As reported in the Ibero-American Digest of EIW #23, Castaneda is busily wooing the international corporate and financial community, for support for his hoped-for Presidential bid for 2006. In an interview with the Spanish daily El Pais June 10, Castaneda repeated his argument that the only way to get through the kinds of "structural reforms," such as privatization of the energy sector, that the Fox regime has pledged to achieve, is to first ram through the "institutional reforms" that will make the former possible. Specifically targetted by these so-called reforms is the Mexican Congress, which is today a key obstacle to the efforts of the financier-backed Fox regime to hand over Mexico's oil and hydroelectric wealth. Castaneda would replace Congress with a parliament under the heel of the next head of state, namely, himself.

Powell Offers Argentina's Kirchner Free-Trade Ploy

The Bush Administration may try to lure Argentina into a bilateral free-trade agreement, similar to the one finally signed with Chile on June 6, to break up any possibility of a strong Brazil-Argentina alliance or a more vibrant Mercosur. Secretary of State Colin Powell reportedly made the proposal to Argentine President Nestor Kirchner, when the two met for an hour in Buenos Aires on June 10. Washington is nervous about the discussions between Kirchner and Brazil's Lula da Silva on the need for a strong alliance between the two countries, along with their support for South American integration. Kirchner campaigned on the promise that his government would not follow former President Carlos Menem's policy of "carnal relations" with the United States.

Powell made his proposal just as Kirchner was preparing to travel to Brasilia, to meet with his counterpart Lula to further consolidate the "strategic alliance" which both Presidents say is a crucial policy goal of their governments.
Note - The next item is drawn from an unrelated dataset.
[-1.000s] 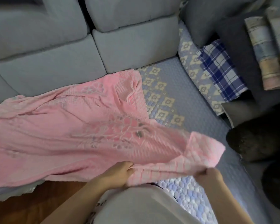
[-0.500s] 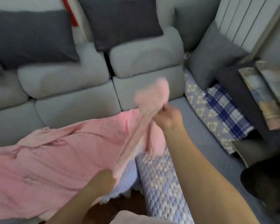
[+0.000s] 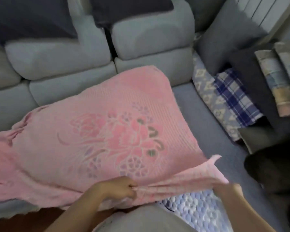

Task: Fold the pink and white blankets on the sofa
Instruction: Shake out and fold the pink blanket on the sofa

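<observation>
A pink blanket (image 3: 94,131) with a woven flower pattern lies spread across the grey sofa (image 3: 60,57) seat, its left part bunched in folds. My left hand (image 3: 117,186) pinches its near edge at the middle. My right hand (image 3: 228,190) grips the same edge further right, under a raised flap of the near right corner. The stretch of edge between my hands is gathered and taut. No white blanket can be made out; a pale quilted cover (image 3: 196,210) shows below the pink edge.
Dark cushions lean on the sofa back. On the right section lie a blue patterned cloth (image 3: 206,91), a blue plaid cloth (image 3: 236,97), a grey pillow (image 3: 228,39) and striped folded cloths (image 3: 278,81). A dark furry shape (image 3: 274,166) sits at the right edge. Wooden floor shows bottom left.
My right hand, which had lifted the blanket's corner high, has come back down to the near edge. The blanket now lies flatter and wider, with the flower pattern facing up.
</observation>
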A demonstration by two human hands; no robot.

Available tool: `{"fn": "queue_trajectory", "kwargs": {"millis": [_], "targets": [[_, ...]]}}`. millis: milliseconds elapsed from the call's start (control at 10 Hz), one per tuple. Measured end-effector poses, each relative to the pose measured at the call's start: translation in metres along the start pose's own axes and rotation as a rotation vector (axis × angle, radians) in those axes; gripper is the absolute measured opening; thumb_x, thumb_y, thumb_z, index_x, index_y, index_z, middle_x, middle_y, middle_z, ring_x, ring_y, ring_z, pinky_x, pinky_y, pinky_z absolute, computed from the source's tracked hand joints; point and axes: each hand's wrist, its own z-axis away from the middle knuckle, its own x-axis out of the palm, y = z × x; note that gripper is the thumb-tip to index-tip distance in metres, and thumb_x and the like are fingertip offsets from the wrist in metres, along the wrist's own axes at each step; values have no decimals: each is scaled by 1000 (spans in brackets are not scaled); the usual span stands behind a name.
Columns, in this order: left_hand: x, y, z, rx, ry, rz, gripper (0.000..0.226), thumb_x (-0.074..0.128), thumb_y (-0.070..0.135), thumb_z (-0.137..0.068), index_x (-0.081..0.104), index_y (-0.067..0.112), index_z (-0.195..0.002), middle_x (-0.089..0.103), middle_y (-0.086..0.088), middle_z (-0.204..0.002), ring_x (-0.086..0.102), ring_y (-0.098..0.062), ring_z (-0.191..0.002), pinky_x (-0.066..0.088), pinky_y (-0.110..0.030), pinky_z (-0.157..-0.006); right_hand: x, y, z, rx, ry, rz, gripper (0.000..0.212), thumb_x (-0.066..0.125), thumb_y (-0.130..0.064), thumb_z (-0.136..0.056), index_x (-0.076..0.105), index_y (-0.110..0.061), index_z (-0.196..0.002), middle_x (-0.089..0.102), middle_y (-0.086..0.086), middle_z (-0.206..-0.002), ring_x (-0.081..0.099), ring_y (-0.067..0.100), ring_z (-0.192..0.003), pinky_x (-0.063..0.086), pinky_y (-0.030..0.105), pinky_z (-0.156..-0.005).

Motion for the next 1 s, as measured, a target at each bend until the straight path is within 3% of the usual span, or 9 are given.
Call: {"fn": "queue_trajectory", "kwargs": {"millis": [100,200,300,400,500,600,700,800,1000], "targets": [[22,9,-14,19,13,7,13,60,28,-80,59,16,-77,50,4,-70,46,-10,-67,30,-31,-61,-27,12,13,-61,-5,56,29,92,-20,-57,69,-12,-73,67,-1,-53,60,27,-59,55,39,-63],[37,18,-24,29,26,17,11,58,26,-80,60,17,-74,55,1,-66,48,-9,-62,30,-31,-57,-33,20,-4,-4,123,-75,9,77,-10,-75,69,-9,-77,63,6,-62,55,23,-58,51,27,-65],[46,18,-30,15,64,17,12,56,27,-83,62,19,-77,61,1,-70,54,-8,-65,36,-28,-58,-31,7,-11,106,151,-434,24,75,-10,-76,72,-3,-99,60,5,-75,51,18,-61,44,23,-60],[46,10,-33,0,133,24,15,56,29,-88,59,25,-74,59,5,-72,52,-7,-68,38,-24,-61,-20,-13,-18,170,264,-655,62,65,-50,-82,59,-9,-129,61,8,-108,59,25,-89,49,35,-81],[47,9,-26,13,143,42,22,54,43,-86,56,26,-71,49,8,-65,44,-5,-62,36,-26,-59,2,-21,-14,122,199,-294,94,64,-67,-78,33,-8,-143,51,17,-133,56,38,-115,46,48,-92],[53,14,-17,36,167,50,38,55,59,-79,61,21,-75,49,10,-64,41,-1,-59,36,-24,-57,23,2,-9,-12,62,301,111,71,-70,-73,11,-20,-153,34,23,-144,52,46,-120,50,53,-90],[53,11,-13,64,180,105,17,71,42,-83,69,26,-80,63,15,-70,53,2,-60,40,-18,-57,31,35,-16,-86,75,763,96,69,-66,-75,18,-33,-150,26,14,-142,41,40,-129,44,51,-98],[52,6,-13,81,110,145,7,74,31,-80,69,27,-83,66,15,-76,54,5,-65,43,-22,-65,45,59,-13,-167,46,944,55,57,-31,-85,47,-29,-139,21,12,-153,18,39,-142,22,53,-114],[71,6,-24,25,-37,128,21,70,44,-81,66,36,-100,65,26,-93,59,6,-84,47,-20,-77,119,89,-13,-108,-397,719,35,49,-3,-98,59,-2,-131,60,8,-128,57,26,-118,51,33,-97]]}}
During the one-hour discussion with Powell, Kirchner took pains to distance himself from U.S. foreign policy, saying that Argentina would only send peacekeeping forces to Iraq under the aegis of the United Nations, and he pointedly refrained from making any response to Powell's insistence that Cuba be "democratized."

As EIRNS] predicted, the pressures on both Argentina and Brazil are intensifying, and Anglo-American dirty tricks can be anticipated to play on Lula's and Kirchner's weaknesses—their unwillingness thus far to break with IMF policy.
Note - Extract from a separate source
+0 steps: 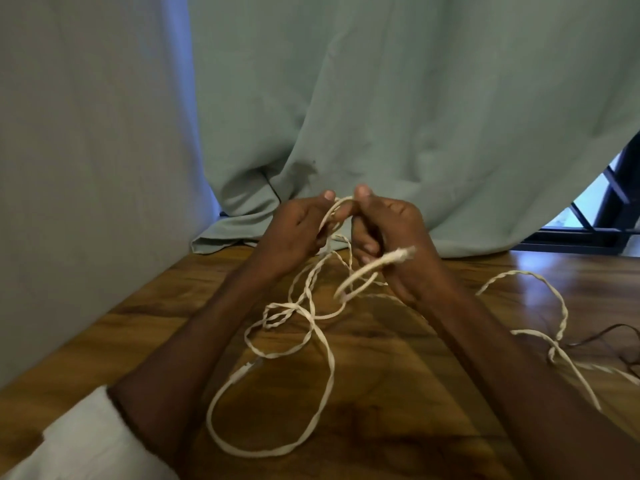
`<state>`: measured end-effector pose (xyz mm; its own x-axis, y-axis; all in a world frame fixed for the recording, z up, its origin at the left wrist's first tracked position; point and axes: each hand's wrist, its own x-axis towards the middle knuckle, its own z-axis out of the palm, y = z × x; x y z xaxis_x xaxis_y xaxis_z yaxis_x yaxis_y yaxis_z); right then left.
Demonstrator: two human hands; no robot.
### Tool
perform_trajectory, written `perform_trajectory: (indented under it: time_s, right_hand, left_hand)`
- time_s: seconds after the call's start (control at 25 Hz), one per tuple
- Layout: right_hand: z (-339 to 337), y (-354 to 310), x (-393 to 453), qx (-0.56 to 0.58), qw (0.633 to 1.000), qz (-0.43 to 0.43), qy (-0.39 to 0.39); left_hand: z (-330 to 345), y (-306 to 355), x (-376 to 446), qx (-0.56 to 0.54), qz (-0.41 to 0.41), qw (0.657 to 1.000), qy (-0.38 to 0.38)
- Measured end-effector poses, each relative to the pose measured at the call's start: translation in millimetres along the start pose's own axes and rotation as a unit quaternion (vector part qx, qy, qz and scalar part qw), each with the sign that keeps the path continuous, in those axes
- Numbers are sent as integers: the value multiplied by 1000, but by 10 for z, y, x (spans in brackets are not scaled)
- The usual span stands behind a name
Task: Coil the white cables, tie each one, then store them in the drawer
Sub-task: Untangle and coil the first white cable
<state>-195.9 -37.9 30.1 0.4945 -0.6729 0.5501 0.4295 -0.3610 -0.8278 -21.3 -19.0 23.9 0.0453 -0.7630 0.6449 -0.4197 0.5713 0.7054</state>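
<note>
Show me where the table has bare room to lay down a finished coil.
Bare wood lies on the table between the wall and the left forearm, and at the far right below the curtain. The middle is crowded: the white cable loops under both hands, and a second strand plus a dark cord trail right.

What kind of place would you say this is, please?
Probably a room in a home: a wooden table pushed against a green curtain, with a dark-framed window behind it.

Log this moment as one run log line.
stage: coiling | left hand: gripping white cable | right hand: gripping same cable | table: loose loops | tied: no
</note>
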Motion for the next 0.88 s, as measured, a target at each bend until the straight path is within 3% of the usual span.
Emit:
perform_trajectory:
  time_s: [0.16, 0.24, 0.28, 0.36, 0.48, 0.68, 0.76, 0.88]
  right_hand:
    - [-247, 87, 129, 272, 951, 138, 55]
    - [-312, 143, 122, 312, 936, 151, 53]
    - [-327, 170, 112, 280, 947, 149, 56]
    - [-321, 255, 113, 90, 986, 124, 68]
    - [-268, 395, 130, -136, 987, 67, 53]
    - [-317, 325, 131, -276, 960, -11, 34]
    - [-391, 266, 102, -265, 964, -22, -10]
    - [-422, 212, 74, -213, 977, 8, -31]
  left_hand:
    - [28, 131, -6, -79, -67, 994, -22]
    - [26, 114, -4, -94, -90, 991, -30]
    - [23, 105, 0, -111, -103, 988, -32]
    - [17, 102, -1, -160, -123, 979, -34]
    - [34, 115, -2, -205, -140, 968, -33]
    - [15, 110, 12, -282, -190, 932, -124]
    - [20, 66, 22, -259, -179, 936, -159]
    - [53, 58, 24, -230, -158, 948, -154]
Industrial Collapse in Brazil Raises Political Heat

Brazil's industrial output fell 4.2% in April, over the same month a year ago, the government's statistical agency announced on June 9. The fall, the first in 11 months, is blamed on Brazil's stratospheric interest rates. With a benchmark rate of 26.5%, a mid-sized company pays around 60% annually for a one-year loan, while rates for consumers caught in problem loans can hit 220%. At those rates, it is no surprise that production of transport equipment was down 11% over the year before; manufacturing of electrical and communications, 13%; clothing and shoes, a stunning 28%.
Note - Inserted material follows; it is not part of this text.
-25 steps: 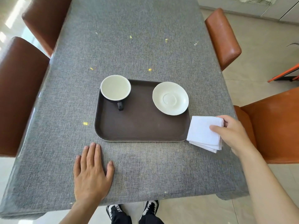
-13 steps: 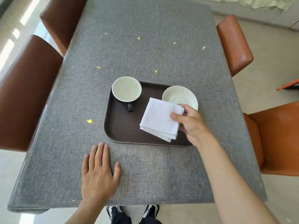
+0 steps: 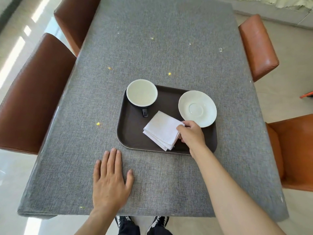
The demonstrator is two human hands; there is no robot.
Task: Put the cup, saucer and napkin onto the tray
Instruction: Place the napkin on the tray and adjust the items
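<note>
Napkin now down on tray, off table since 1 s ago; cup & saucer there too. R hand still pinching napkin corner, L hand flat, fingers apart, holding nothing. Only release left, prob.

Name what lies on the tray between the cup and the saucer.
Only bare tray lies between the cup and the saucer in the head view; the napkin sits nearer the person.

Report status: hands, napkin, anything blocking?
Right hand pinching napkin, napkin down on tray. Left hand flat on table, empty. Cup, saucer already on tray. Nothing blocking.
</note>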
High interest rates were already one of the biggest political headaches faced by President Lula da Silva. Ironically, it is Vice President Jose Alencar, a right-wing businessman, who is leading the rebellion against the rates imposed by the leftist Workers Party members on the government's economics team.

While Lula was in France for the expanded Group of Eight summit, Alencar called for a national "crusade" against these "surreal" and "absurd" interest rates. And just as Lula was assuring the G-8 leaders that his government would not intervene with the markets, back home, Acting President Alencar was telling Brazilians: "We need political decisions.... This is not a decision for the economist. It is a decision for the politician, to be taken in the political realm." He denounced the interest rates as "robbery," and charged that "never in the history of Brazil has there been a greater transference of profit generated by work, to the benefit of the financial system."

Lula's economic team is now concerned that such an open split over economic policy within the government, is going to worry "the markets," and affect the "economic indicators," Tribuna da Imprensa commented on June 5.